It's surely a common experience for those seeing "The Stunt Man" (1980) for the first time to go scrambling for the nearest film reference book or Web site immediately afterward to find out more about Richard Rush, the writer-director of this amazing, one-of-a-kind film. It would be nice to report that they find a long list of notable films affirming Rush as one of the great, overlooked talents of recent movie history, but that isn't the case.
To be fair to Rush, some of his early films are not available, but what's out there indicates an erratic career of decent but terribly dated exploitation pictures ("Hell's Angels on Wheels," "Psycho-Out"), a couple of genuine turkeys ("Freebie and the Bean," "Color of Night"), and one work of singular brilliance…"The Stunt Man."
It is far from the first movie to toy with blurring the line between filmmaking magic and reality. From the slapstick of Buster Keaton's "Sherlock, Jr." to the intellectual musings of Jean-Luc Godard's "Pierrot le Fou" to the mischievous cynicism of Robert Altman's "The Player," countless filmmakers have taken fascinating explorations into their own medium.
Like the best of those films, "The Stunt Man" accomplishes the rare feat of making a movie as wholly entertaining as it is thought provoking. It is, to apply a term as limiting as it is useful, an "art film" in that it is complex and strange enough to turn off viewers simply looking for mindless escapism. On the other hand, it has plenty of action, tremendous wit, and visual pizzazz and energy to spare. What more could one want to escape from the tedium of the everyday?

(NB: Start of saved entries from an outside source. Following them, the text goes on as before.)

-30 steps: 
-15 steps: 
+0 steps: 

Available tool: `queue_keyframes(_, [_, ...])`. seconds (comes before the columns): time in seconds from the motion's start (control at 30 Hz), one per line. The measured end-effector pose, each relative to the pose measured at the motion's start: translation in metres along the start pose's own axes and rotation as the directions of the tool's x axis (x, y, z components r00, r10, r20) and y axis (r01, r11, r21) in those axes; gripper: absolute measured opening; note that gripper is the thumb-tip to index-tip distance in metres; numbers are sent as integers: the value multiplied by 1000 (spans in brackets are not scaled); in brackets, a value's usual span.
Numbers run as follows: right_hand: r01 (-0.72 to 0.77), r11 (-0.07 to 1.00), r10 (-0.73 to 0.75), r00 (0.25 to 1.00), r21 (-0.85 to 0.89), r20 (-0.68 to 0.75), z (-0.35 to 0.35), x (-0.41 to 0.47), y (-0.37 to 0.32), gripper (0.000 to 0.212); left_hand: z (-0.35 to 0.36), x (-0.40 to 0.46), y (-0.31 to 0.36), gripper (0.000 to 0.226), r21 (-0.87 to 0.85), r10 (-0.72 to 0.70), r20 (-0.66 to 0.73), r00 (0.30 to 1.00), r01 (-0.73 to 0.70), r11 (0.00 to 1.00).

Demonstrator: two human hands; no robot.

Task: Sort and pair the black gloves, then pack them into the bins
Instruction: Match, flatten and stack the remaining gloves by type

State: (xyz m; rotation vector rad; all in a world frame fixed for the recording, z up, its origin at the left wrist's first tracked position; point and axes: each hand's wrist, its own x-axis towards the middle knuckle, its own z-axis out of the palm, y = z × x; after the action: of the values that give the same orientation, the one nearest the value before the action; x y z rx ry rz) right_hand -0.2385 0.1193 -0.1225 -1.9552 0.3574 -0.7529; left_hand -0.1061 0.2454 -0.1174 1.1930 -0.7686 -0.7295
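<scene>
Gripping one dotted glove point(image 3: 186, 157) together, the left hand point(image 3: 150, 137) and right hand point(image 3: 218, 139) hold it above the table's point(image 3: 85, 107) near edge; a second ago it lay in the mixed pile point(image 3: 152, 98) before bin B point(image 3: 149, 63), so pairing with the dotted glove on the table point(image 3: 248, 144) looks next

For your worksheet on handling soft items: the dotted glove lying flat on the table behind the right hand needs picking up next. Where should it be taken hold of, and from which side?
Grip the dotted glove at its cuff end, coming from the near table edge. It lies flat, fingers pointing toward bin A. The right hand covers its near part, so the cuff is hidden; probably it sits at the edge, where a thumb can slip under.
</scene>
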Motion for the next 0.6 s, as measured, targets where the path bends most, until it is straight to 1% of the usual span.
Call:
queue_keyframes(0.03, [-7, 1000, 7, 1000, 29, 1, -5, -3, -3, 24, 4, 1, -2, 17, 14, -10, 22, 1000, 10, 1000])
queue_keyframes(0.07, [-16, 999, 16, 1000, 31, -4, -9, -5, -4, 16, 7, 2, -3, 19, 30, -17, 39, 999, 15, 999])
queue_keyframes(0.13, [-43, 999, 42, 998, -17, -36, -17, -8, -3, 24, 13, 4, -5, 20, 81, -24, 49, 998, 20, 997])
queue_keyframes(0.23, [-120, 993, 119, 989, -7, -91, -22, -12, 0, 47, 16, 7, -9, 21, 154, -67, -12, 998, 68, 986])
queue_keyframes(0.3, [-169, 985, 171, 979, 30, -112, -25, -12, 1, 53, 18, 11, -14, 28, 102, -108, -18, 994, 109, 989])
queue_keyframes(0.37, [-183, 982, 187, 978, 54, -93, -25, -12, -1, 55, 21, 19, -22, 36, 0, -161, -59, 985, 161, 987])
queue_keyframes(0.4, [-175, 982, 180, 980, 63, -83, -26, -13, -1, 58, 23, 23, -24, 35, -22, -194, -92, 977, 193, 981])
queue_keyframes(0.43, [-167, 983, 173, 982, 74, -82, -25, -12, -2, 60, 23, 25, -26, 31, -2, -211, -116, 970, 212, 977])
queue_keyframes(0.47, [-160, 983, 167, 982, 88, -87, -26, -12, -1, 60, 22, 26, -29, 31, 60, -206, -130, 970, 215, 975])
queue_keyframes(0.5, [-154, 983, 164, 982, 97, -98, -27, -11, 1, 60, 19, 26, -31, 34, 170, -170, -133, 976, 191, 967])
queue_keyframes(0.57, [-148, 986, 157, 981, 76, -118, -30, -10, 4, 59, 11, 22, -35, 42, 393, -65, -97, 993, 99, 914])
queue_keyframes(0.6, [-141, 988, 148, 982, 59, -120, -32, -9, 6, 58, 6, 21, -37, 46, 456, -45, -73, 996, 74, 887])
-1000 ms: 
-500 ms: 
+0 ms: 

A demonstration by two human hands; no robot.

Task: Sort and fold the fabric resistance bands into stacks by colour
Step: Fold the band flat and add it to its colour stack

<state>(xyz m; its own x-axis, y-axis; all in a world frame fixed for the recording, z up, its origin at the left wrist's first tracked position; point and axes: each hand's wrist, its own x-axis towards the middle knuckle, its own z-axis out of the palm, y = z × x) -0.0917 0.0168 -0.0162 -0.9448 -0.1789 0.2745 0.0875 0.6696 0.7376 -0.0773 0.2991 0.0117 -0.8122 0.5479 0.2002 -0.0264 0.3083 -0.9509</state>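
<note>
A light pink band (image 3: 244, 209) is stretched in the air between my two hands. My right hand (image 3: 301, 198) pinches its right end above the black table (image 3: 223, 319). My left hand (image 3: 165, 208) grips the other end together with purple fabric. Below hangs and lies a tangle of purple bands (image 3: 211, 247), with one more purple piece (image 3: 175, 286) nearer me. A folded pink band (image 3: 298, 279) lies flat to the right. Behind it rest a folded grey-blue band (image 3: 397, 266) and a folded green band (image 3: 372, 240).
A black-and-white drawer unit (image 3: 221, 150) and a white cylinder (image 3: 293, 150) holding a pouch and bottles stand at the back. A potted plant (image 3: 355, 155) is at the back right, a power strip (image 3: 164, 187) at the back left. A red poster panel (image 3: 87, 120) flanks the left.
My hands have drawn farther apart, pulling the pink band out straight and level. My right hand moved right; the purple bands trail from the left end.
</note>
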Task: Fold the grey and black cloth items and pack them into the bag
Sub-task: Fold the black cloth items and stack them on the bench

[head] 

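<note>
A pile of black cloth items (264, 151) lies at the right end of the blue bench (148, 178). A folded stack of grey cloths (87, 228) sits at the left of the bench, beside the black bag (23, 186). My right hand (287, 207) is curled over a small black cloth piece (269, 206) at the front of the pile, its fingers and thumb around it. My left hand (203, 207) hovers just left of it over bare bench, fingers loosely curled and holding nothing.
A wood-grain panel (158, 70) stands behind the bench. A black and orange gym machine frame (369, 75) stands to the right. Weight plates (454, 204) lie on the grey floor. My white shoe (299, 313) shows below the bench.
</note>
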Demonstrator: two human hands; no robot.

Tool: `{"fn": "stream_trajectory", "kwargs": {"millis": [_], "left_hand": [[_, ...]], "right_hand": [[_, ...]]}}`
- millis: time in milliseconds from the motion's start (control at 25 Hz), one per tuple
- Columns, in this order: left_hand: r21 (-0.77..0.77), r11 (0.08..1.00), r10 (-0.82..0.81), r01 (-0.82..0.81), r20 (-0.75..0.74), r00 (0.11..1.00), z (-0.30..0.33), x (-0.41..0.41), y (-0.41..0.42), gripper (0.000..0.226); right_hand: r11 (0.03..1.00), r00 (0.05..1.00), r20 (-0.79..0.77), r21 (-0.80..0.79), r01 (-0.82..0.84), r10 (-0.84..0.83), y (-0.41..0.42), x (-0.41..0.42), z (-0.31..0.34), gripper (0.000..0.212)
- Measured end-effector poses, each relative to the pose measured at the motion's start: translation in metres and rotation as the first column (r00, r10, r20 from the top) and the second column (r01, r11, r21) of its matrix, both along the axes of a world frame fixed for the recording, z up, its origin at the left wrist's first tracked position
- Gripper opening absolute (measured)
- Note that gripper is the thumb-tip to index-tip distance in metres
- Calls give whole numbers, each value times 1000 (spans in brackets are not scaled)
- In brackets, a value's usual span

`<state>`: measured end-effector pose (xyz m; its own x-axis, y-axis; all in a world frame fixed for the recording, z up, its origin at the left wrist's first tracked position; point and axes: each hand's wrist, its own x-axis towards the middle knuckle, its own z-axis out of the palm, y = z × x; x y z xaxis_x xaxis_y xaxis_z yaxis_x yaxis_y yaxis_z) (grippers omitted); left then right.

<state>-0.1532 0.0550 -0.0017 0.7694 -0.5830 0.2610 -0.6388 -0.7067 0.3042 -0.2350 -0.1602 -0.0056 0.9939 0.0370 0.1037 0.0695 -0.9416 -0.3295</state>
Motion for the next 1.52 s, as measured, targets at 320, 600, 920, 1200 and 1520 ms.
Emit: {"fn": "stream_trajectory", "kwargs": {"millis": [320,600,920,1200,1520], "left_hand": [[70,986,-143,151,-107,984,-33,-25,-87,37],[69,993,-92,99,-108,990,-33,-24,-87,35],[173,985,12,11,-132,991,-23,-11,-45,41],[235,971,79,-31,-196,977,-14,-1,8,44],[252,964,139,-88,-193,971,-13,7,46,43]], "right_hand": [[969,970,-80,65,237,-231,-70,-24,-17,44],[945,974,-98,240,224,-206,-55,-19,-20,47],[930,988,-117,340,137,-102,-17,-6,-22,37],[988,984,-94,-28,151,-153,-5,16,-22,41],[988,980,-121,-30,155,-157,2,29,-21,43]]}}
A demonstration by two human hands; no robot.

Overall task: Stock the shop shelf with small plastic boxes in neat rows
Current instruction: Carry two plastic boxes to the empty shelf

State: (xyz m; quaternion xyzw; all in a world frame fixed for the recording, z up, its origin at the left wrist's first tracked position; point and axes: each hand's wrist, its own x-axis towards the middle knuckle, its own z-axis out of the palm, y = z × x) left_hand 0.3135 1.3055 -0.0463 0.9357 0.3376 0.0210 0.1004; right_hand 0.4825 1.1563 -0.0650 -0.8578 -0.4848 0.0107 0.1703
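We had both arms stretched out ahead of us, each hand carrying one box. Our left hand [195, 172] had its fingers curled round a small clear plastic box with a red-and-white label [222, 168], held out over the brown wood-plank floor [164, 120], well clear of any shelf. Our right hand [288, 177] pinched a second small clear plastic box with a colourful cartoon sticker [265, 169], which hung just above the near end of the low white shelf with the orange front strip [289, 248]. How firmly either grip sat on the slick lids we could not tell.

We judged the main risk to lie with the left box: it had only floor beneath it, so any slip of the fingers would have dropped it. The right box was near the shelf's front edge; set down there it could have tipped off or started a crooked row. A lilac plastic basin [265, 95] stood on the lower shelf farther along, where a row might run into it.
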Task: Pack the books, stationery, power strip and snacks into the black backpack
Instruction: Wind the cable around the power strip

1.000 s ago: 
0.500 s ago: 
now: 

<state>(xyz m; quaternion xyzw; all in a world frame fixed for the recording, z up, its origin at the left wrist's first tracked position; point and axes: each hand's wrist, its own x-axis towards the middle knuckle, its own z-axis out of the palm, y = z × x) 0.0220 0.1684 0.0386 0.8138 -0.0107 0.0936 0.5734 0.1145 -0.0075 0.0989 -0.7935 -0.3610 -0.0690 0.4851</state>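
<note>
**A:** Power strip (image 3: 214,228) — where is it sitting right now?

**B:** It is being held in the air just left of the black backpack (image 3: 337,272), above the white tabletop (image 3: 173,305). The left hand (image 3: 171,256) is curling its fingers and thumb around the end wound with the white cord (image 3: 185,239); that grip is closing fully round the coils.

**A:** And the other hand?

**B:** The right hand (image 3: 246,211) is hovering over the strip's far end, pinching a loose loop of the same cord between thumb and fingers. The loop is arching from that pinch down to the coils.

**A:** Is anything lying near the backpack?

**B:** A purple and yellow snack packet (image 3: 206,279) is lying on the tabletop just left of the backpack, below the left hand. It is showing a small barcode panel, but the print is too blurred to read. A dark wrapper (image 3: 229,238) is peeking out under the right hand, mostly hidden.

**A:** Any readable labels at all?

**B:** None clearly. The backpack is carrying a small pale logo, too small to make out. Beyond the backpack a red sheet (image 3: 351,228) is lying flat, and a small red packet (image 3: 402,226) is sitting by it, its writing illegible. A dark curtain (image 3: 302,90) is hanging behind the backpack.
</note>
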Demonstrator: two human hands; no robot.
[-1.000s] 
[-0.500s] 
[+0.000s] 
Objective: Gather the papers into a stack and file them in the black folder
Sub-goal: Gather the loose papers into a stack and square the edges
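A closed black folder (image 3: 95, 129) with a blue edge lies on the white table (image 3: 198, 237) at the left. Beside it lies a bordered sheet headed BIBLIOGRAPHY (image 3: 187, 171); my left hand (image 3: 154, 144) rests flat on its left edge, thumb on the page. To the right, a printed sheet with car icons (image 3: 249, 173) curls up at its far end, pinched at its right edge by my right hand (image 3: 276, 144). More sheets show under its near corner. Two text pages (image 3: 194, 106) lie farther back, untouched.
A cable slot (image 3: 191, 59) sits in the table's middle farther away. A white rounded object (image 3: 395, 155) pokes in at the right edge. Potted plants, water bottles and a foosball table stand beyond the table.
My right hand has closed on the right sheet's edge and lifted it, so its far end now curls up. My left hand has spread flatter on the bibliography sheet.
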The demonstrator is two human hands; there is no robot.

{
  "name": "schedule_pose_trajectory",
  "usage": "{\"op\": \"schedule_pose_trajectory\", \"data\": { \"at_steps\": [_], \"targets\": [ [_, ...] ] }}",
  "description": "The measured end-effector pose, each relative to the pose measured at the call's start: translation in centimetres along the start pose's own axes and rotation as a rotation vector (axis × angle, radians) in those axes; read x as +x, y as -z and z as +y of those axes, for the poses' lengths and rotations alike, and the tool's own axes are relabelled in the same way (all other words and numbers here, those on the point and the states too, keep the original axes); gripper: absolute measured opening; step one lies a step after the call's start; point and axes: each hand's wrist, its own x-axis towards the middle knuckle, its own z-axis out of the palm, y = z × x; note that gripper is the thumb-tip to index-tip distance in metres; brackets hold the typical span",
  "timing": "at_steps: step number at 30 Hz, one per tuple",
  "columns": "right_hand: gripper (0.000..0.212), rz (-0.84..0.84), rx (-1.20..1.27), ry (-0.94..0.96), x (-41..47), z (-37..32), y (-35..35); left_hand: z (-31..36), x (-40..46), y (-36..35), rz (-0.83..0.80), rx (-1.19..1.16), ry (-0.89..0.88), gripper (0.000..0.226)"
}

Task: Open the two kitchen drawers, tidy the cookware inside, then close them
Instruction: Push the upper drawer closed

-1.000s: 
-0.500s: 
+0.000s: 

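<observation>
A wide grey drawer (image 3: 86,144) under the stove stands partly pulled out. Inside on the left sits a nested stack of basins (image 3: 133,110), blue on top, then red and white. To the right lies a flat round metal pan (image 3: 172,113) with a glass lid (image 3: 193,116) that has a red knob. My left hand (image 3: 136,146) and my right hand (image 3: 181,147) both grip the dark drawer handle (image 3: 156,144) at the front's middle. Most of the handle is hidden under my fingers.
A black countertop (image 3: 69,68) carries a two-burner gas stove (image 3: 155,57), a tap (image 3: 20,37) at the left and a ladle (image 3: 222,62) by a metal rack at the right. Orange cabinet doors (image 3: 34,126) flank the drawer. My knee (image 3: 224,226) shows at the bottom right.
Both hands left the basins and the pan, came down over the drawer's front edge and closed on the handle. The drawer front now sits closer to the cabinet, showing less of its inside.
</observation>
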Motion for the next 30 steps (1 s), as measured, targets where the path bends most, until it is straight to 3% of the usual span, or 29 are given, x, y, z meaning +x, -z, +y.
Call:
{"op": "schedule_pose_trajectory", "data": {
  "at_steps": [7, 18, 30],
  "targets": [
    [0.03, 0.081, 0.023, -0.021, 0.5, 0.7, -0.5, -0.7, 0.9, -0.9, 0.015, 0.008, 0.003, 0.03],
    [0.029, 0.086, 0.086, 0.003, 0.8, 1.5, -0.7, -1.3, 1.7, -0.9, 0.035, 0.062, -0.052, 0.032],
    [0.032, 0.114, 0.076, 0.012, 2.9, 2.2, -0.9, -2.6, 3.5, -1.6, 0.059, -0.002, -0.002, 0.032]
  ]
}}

Steve Railsback stars as Cameron, a fugitive who flees the law, unexpectedly arriving on a movie set where he immediately becomes a part of the action. Peter O'Toole is Eli Cross, the possibly crazy director of the film who may be a bigger threat to Cameron than the cops. Eli puts Cameron to work as a stunt man, but even greater than the considerable physical dangers the newcomer faces are the psychological hoops the director makes him jump through. Neither Cameron nor the audience is ever sure of Eli's motives or whether every emotional turning point is real or just part of the drama. That includes Cameron's dicey relationship with leading lady Nina (Barbara Hershey).
"The Stunt Man" constantly plays with perception, but it's more than a gimmick film. After a few scenes where seemingly real jeopardy is revealed to be part of the film production, you learn not to trust the narrative. Rather than undercutting the film's effectiveness, this makes it an even more powerful metaphor for a universal insecurity about our place in the world and how much control we have over it.
Railsback, a fabulous character actor whose unforgettable portrayal of Charles Manson in the TV film "Helter Skelter" stereotyped him as psychologically unstable characters, does a sensational job. He plays Cameron as someone clinging hard to his sanity even as the environment Eli creates seems designed to make him lose it. Because Cameron is a criminal, we can't fully trust him either, though he is clearly our stand-in as he tries to figure out the cinematic madhouse he has entered. Hershey is also excellent as an actress unwilling or unable to extract herself from the part she plays.
As befitting his role, however, it's Peter O'Toole who stands tallest in the spotlight. There have been few characters as winningly enigmatic as Eli Cross and O'Toole plays him perfectly, making the director's every unexpected move or reaction a delight. Cross is a dictator, magician, madman and charming host all rolled into one. It's one of O'Toole's very best parts and perhaps his very best performance.
Working from a novel by Paul Brodeur, Rush and co-writer Lawrence Marcus crafted a movie game with real meaning: a potent view of the manipulations we are put through in both art and life. Thematically, stylistically and narratively, it's a tremendously ambitious film, and a heck of a lot of fun as well.
"The Stunt Man" is available on an Anchor Bay DVD that includes an engaging audio commentary combining different sessions with the director and several cast members, including O'Toole, Railsback and Hershey. Some deleted scenes, trailers, production and promotional art, and the complete screenplay and director's notes (in DVD-ROM format) are also included. A two-disc limited edition release can also be found which includes Rush's feature-length documentary, "The Sinister Saga of Making 'The Stunt Man'." Though a bit too self-congratulatory and featuring some pretty cheesy video effects, the documentary does tell a compelling story of the film's production and difficulties in getting released. It is also available separately on DVD.
It's a problem with our all-or-nothing cultural evaluations that Rush's career is often written off as a great talent largely wasted on lesser projects, rather than viewing "The Stunt Man" as the moment when an interesting but uneven filmmaker finally found an ideal project and realized his full potential. Rather than seeing it as the exceptional feature in an unremarkable career, the film should be celebrated as a pinnacle an artist reached after a long, unsteady climb. Few people care what other mountains Sir Edmund Hillary scaled or the various setbacks in his career. He will always be known as the first man to reach the top of Mount Everest. And Richard Rush should always be known as the man who made "The Stunt Man."